Um dia depois de suspender, governo determina retomada de ação de brigadistas

O governo federal determinou nesta sexta-feira (23) a retomada imediata da ação de brigadistas no combate a incêndios que havia sido interrompida na primeira hora do dia anterior por alegada falta de recursos pelo Ibama (Instituto Brasileiro do Meio Ambiente).

“Determino o retorno de todas as brigadas de incêndio florestal do Ibama para as suas respectivas atividades e operações a partir da presente data”, diz ofício assinado por Ricardo Vianna Barreto, chefe do Centro Especializado Prevfogo, unidade do Ibama de combate a incêndios.

A ordem para a retirada dos brigadistas foi dada na noite de quarta-feira (21), após uma intensa circulação de ofícios na diretoria do Ibama. Em um deles, de número 78, o diretor de Planejamento, Administração e Logística, Luis Carlos Hiromi Nagao, comunicou a “indisponibilidade de recursos financeiros para o fechamento do mês corrente”.

Seguiu-se a determinação do diretor de Proteção Ambiental do Ibama, para a suspensão das atividades dos brigadistas.

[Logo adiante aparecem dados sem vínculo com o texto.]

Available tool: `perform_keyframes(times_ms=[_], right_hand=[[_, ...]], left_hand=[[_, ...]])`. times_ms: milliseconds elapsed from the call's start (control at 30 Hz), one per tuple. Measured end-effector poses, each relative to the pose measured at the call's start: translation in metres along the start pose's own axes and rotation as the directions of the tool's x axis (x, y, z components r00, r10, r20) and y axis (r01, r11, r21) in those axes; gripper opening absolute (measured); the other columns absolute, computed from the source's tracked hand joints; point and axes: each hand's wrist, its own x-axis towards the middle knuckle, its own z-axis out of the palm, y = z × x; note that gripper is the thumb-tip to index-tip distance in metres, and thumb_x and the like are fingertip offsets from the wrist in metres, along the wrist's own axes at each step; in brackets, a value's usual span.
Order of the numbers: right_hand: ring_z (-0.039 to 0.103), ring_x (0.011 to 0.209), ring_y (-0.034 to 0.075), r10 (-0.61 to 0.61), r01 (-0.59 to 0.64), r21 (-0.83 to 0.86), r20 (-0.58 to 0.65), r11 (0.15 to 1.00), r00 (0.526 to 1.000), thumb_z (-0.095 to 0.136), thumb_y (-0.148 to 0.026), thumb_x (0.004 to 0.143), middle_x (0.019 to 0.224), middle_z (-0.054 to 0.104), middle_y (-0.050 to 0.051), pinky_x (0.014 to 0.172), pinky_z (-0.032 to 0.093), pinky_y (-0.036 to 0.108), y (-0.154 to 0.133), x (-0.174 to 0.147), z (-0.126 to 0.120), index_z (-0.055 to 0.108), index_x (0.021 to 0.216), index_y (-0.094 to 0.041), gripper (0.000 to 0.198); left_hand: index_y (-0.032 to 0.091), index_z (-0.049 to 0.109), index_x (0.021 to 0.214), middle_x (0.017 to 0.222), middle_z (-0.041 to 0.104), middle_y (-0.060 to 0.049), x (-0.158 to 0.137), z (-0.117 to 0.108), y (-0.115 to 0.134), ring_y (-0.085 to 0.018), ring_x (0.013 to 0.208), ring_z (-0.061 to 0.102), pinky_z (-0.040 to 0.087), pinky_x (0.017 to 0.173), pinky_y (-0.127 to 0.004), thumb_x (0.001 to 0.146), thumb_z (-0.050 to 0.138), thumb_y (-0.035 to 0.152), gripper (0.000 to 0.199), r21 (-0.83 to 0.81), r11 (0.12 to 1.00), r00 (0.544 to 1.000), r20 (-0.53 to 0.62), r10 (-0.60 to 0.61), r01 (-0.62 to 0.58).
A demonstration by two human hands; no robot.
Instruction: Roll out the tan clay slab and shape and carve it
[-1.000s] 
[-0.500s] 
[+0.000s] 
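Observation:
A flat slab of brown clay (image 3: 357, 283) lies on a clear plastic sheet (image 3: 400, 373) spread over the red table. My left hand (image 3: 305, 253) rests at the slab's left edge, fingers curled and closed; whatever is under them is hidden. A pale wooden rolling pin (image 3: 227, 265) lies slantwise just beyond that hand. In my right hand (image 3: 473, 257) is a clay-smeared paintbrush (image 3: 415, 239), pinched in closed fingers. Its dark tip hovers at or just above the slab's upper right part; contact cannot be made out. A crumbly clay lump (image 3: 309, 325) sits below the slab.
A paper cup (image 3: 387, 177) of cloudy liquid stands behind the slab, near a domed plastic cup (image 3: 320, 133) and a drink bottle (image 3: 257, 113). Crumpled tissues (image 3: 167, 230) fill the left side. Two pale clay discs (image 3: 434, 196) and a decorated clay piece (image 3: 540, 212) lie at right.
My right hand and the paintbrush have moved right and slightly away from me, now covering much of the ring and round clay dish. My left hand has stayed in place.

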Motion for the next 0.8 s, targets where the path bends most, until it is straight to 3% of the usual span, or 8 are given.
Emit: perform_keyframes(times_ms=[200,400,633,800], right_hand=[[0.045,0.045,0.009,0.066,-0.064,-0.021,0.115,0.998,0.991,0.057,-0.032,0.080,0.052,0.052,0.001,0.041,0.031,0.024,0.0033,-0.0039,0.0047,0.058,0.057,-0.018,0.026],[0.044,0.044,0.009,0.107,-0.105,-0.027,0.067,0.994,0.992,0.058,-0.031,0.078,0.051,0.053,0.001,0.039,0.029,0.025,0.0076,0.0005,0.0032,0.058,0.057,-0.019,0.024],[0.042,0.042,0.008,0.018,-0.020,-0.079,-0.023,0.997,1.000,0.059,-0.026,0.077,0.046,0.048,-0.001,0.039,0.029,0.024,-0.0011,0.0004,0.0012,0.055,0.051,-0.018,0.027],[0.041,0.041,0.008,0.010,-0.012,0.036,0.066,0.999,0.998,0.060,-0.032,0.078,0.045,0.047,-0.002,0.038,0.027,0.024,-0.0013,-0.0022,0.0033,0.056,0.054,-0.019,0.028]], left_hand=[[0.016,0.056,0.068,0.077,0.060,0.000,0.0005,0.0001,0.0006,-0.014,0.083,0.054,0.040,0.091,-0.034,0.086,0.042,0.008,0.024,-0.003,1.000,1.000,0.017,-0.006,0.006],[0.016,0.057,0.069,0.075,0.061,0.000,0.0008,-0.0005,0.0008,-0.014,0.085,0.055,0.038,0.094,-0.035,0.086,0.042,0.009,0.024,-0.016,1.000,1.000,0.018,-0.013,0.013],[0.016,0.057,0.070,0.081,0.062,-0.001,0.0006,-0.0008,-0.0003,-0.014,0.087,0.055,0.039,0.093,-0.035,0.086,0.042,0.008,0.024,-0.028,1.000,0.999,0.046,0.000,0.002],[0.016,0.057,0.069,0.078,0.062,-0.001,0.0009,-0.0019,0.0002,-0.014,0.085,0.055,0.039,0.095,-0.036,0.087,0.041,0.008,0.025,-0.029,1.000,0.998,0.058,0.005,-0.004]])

“Tendo em vista o contido no ofício circular 78, providenciar a determinação para que todas as brigadas do Prevfogo retornem às suas bases de origem à 0h de 22 de outubro de 2020, onde deverão aguardar ordens para o emprego em operações em campo”, afirma o ofício assinado pelo diretor Olímpio Ferreira Magalhães.

Em entrevista na manhã desta sexta-feira, o vice-presidente Hamilton Mourão, que comanda o Conselho da Amazônia, disse que a situação já está pacificada.

“Já está tudo resolvido. Ontem (quinta-feira) foi acertado, o Tesouro vai liberar o recurso que está bloqueado”, disse Mourão.

Ele explicou que os recursos oriundos da Operação Lava Jato destinados a ações ambientais acabaram impactando o orçamento do Ministério do Meio Ambiente, embora não tenham ficado com a pasta. De acordo com Mourão, serão liberados R$ 134 milhões.

“Pelo problema do teto de gastos, ao recurso passar por dentro do orçamento, ele impactou o orçamento do Ministério do Meio Ambiente .O [ministro Ricardo] Salles vem, desde julho, ponderando que o Tesouro tinha que liberar o recurso porque aquele recurso não ficou com ele, foi mandado para os estados. Aí, esse negócio ficou naquele vai para lá, vai para cá. Agora, ficou acertado”, disse o vice-presidente.

Mourão também afirmou que irá reunir-se na tarde desta sexta com embaixadores europeus (Alemanha, Dinamarca, França, Itália, Holanda, Noruega, Reino Unido e Bélgica) que, no mês passado, enviaram uma carta ao vice-presidente dizendo que o aumento do desmatamento dificulta a compra de produtos brasileiros por consumidores do continente.

De 4 a 6 de novembro, o governo brasileiro vai levar os embaixadores à Amazônia num esforço para desfazer a imagem negativa do país.

Mourão também procurou falou sobre a nova crise do governo, iniciada na noite de quinta-feira, quando Salles criticou publicamente o ministro Luiz Eduardo Ramos (Secretaria de Governo), a quem chamou de Maria Fofoqueira.

“@MinLuizRamos não estiquei a corda com ninguém. Tenho enorme respeito e apreço pela instituição militar. Atuo da forma que entendo correto. Chega dessa postura de #mariafofoca”, escreveu Salles em uma rede social compartilhando uma reportagem do jornal O Globo cujo título é “Salles estica a corda com ala militar do governo e testa blindagem com Bolsonaro”.

“Péssimo isso daí, né? Então, vamos conversar e nos entender. Acho que, muitas vezes, a pessoa reage no calor dos acontecimentos e termina tomando uma linha de ação que é péssima. Se você tem alguma diferença com alguém e precisa esclarecer alguma coisa, você vai lá e conversa pessoalmente, e não dessa forma”, disse Mourão.

Ramos optou por não responder e tem argumentado a auxiliares que não tem qualquer relação com o problema orçamentário enfrentado por Salles.

O ministro da Segov chegou junto com Bolsonaro à Base Aérea de Brasília, na manhã desta sexta, parda a cerimônia de apresentação do Gripen, caça da FAB (Força Aérea Brasileira), que fez hoje seu voo inaugural.

Salles estava na plateia. Em determinado momento, os dois ministros ficaram próximos a Bolsonaro, que deu um abraço em Salles. Ramos apenas observou.